§ Task description
The whole listing needs to be returned exactly as it appears.

§ Given material
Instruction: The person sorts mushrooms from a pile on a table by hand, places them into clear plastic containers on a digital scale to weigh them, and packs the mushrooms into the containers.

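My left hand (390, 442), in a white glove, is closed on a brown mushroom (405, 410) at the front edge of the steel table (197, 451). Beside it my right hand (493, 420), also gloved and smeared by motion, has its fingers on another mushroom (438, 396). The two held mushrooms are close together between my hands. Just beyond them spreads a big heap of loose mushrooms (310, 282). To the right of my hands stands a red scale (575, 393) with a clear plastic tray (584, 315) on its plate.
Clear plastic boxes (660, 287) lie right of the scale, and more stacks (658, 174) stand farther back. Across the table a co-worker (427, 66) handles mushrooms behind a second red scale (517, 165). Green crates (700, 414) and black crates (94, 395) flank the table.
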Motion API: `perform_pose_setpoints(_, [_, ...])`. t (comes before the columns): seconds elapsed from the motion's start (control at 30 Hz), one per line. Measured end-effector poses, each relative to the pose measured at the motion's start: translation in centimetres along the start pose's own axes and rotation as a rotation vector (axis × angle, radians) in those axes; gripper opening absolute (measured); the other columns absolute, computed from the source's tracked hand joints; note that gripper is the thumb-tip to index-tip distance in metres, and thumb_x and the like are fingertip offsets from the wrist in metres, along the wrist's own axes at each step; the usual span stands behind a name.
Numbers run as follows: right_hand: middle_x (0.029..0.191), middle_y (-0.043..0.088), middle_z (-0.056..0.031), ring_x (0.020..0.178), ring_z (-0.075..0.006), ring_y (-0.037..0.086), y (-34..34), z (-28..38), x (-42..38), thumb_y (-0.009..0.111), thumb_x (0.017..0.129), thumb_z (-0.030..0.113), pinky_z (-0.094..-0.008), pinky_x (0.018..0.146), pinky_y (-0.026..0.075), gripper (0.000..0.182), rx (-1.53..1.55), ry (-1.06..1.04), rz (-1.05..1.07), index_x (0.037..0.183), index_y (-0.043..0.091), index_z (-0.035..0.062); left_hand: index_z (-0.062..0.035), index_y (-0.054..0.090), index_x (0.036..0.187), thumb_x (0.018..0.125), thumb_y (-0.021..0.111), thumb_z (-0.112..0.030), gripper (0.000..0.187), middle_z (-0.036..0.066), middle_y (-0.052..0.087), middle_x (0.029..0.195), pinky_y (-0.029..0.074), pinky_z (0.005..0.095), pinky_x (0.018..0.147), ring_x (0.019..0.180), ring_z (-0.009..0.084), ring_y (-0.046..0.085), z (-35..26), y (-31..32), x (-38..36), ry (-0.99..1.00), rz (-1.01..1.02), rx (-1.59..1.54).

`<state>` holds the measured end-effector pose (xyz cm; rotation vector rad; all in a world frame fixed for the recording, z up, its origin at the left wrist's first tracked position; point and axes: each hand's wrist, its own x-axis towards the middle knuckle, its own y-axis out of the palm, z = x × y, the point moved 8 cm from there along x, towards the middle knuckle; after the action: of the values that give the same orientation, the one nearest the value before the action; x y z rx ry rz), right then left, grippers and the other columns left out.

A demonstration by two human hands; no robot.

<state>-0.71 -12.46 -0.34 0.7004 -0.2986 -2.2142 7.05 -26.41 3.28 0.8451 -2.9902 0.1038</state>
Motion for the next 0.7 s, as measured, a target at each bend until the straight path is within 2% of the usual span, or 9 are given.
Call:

§ Your response
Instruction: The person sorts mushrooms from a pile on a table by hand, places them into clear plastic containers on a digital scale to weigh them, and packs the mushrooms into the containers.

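My left hand (390, 442), in a white glove, is closed on a brown mushroom (405, 410) at the front edge of the steel table (197, 451). Beside it my right hand (493, 420), also gloved and smeared by motion, has its fingers on another mushroom (438, 396). The two held mushrooms are close together between my hands. Just beyond them spreads a big heap of loose mushrooms (310, 282). To the right of my hands stands a red scale (575, 393) with a clear plastic tray (584, 315) on its plate.
Clear plastic boxes (660, 287) lie right of the scale, and more stacks (658, 174) stand farther back. Across the table a co-worker (427, 66) handles mushrooms behind a second red scale (517, 165). Green crates (700, 414) and black crates (94, 395) flank the table.
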Motion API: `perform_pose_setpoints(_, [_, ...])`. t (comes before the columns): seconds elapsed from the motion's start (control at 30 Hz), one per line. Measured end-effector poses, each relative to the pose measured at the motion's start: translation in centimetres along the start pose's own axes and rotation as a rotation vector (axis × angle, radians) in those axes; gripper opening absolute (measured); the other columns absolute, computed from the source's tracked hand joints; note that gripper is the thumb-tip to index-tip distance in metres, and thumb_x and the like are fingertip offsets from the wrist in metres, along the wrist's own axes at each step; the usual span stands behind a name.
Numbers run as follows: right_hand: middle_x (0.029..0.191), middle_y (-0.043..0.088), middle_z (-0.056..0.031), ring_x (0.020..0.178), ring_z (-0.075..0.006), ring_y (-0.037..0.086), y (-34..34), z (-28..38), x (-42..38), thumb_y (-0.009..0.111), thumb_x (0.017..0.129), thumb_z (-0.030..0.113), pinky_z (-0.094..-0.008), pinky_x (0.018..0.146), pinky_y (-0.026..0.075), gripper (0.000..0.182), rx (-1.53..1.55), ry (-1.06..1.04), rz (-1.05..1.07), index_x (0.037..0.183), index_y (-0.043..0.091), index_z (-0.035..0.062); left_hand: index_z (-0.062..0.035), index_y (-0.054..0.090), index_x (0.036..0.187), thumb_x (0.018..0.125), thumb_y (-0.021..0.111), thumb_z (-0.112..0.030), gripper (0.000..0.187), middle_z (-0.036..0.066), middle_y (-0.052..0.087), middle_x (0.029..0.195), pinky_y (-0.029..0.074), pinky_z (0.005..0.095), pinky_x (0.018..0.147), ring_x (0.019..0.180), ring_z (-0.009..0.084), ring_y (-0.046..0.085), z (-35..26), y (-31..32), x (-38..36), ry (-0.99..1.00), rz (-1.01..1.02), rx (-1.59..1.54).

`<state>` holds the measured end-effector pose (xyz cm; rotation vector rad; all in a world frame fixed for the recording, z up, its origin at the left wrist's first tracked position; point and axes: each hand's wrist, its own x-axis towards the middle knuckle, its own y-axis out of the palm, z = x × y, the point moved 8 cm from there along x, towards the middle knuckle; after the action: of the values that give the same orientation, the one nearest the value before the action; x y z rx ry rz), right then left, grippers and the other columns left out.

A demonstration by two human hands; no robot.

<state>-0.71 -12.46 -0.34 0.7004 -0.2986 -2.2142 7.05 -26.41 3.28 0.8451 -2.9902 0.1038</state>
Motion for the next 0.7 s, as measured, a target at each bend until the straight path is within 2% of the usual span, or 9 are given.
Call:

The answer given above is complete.